Concorrência Perfeita

O nosso resumo deve se iniciar considerando um mercado hipotético denominado de “concorrência perfeita”. É necessário, para o desenvolvimento da ideia, elencar suas características:

(i) há uma grande quantidade de produtores e de consumidores (atomização) de modo que nenhum dos lados consegue alterar o equilíbrio do mercado (preços e quantidades); (

ii) o produto negociado é homogêneo;

(iii) não há barreiras (técnicas, comerciais) de entrada ou saída do mercado e

(iv) há perfeito conhecimento sobre informações essenciais (preços, salários, quantidade). Supondo esse mundo ideal, o equilíbrio dado pela oferta e demanda é eficiente no sentido de Pareto. Tal eficiência significa que não é possível melhorar a condição de um agente na economia sem que necessariamente piore a situação de outro.

Com base nesses pressupostos, foi formulado o 1º Teorema do Bem-Estar. Tal teorema afirma que se um mercado é competitivo (isto é, possui as características acima descritas) haverá um equilíbrio Ótimo de Pareto (o mercado alocará recursos de forma eficiente). Como consequência direta dessa conclusão, há a ideia de que qualquer intervenção do governo será prejudicial, pois somente causará distorção no mercado, ineficiência e perda de bem-estar.

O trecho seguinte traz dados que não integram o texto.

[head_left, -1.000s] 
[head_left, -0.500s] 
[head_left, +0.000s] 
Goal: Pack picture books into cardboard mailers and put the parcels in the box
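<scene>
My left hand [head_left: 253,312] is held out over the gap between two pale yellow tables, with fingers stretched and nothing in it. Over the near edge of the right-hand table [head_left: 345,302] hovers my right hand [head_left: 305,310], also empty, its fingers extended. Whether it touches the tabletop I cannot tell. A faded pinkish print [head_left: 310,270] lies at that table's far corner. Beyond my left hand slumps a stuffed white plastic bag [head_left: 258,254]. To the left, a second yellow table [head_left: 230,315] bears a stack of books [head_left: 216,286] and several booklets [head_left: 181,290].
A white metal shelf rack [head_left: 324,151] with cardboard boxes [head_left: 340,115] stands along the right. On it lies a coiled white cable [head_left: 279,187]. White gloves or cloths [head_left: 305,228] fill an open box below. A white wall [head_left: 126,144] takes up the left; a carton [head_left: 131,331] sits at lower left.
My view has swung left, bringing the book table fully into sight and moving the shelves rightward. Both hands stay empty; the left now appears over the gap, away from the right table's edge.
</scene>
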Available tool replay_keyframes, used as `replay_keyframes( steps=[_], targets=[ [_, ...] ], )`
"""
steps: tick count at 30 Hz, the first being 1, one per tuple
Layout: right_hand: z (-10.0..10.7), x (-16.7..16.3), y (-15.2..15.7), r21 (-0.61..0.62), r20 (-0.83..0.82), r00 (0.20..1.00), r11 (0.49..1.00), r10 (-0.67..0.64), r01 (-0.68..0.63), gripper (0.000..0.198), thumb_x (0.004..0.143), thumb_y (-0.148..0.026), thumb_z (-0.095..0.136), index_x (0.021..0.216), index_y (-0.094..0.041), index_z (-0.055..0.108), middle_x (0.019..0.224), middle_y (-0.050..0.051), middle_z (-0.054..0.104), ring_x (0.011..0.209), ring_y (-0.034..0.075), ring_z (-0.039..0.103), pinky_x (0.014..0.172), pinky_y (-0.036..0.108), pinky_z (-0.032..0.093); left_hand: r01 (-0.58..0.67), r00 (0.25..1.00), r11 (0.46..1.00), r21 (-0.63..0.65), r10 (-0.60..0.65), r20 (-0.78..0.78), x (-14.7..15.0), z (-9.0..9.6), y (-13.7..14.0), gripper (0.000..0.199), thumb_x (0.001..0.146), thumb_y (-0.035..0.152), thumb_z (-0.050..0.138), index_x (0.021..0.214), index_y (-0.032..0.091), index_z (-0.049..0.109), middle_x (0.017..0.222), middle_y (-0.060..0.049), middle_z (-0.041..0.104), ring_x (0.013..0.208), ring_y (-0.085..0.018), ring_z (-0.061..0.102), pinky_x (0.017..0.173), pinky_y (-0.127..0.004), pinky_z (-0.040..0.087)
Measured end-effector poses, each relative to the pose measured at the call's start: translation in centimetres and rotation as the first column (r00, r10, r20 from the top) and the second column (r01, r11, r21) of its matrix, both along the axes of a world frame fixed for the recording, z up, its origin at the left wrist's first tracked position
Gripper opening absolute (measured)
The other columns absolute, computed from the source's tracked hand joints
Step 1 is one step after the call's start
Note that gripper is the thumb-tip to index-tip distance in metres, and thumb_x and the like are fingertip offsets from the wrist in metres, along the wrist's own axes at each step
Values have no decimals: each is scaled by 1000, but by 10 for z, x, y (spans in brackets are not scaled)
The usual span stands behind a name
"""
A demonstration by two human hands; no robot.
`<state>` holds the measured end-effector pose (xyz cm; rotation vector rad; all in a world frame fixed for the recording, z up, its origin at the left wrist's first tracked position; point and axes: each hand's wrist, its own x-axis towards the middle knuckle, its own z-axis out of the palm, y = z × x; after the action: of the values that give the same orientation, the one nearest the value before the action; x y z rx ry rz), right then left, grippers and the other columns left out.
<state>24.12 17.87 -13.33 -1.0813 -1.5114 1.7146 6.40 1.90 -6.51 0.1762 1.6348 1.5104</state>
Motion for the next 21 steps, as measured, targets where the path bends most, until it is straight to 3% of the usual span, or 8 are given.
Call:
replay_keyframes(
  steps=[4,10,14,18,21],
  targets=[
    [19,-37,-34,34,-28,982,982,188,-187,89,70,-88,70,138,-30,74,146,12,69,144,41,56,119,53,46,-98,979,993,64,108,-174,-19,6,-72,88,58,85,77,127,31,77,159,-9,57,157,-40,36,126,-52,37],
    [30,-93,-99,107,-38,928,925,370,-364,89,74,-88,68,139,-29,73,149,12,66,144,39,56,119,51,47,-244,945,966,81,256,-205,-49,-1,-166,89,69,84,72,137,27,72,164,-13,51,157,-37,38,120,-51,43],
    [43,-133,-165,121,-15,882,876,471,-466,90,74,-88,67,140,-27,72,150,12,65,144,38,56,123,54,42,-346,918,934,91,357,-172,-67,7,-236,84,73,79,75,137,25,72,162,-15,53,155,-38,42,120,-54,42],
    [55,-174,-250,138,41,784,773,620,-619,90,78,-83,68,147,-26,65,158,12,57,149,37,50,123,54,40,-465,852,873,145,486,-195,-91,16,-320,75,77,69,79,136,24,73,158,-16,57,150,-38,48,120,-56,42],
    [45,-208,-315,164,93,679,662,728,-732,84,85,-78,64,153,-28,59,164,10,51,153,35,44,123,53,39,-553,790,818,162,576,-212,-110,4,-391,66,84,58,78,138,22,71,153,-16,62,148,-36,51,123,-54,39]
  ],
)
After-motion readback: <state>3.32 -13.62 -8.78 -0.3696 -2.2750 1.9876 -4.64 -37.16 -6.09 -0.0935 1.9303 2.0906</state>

Uma feira livre talvez seja um exemplo próximo de um mercado de concorrência perfeita. Feirantes apresentam seus produtos com preços próximos ou iguais, não tendo poder para exigir valores mais altos, pois os clientes certamente comprarão no seu “vizinho”. Compradores, por sua vez, não conseguem comprar em quantidade suficiente de modo a influenciar o preço do mercado. Produtos podem ser considerados homogêneos e as informações estão dadas. Mas, apesar do exemplo dado se aproximar (questionavelmente) do modelo, certamente não são comuns outros casos similares. O mercado competitivo com tais características é um mundo utópico, hipotético. Mesmo tendo grande relevância para o estudo da economia, não é aderente à realidade. O que se observa, ao contrário, são inúmeros casos onde essas características não são verificadas.

Situações onde as características de concorrência perfeita não são observadas são denominadas Falhas de Mercado. Havendo falhas de mercado, não haverá alocação eficiente de recursos de modo que é justificada a ação do governo, para corrigi-las.

Falhas de Mercado

A teoria econômica elenca alguns tipos de falhas de mercado. Trataremos aqui apenas de três, que são relacionados ao mote do resumo: (i) Bens Públicos; (ii) Externalidades e (iii) Assimetria de Informação.

A primeira falha, Bens Públicos, é definida na literatura como bens “não rivais” e “não excludentes”. Mas, o que quer dizer isso? Um bem é considerado “não rival” se é possível um agente consumi-lo sem afetar o consumo de outro agente. O custo de incluir uma pessoa é muito baixo. Ser “não excludente”, por sua vez, está relacionado com a inexistência (ou ser muito dispendioso) criar um mecanismo que exclua um agente do consumo. Um exemplo comum de “Bem Público” é a defesa nacional. Não há custo adicional em colocar mais um cidadão (recém-nascido, por exemplo) a ser defendido pelas Forças Armadas de um país. Não há, também, como excluir algum agente desse serviço. Outro exemplo, menos categórico, é a queima de fogos de artifício em um Réveillon.

No seu oposto, os “Bens Privados” são “rivais” e “excludentes”. A rivalidade se dá a partir do momento que o consumo de um bem por um agente impede o consumo do mesmo bem por outro. Quando se compra um celular; o aparelho será usado apenas pelo comprador (tendo a sorte de não ser roubado, não é?). Mas, não há como utilizar o aparelho ao mesmo tempo. A exclusão se dá pois há mecanismo de impedir o consumo (preço alto ou seguranças, por exemplo). 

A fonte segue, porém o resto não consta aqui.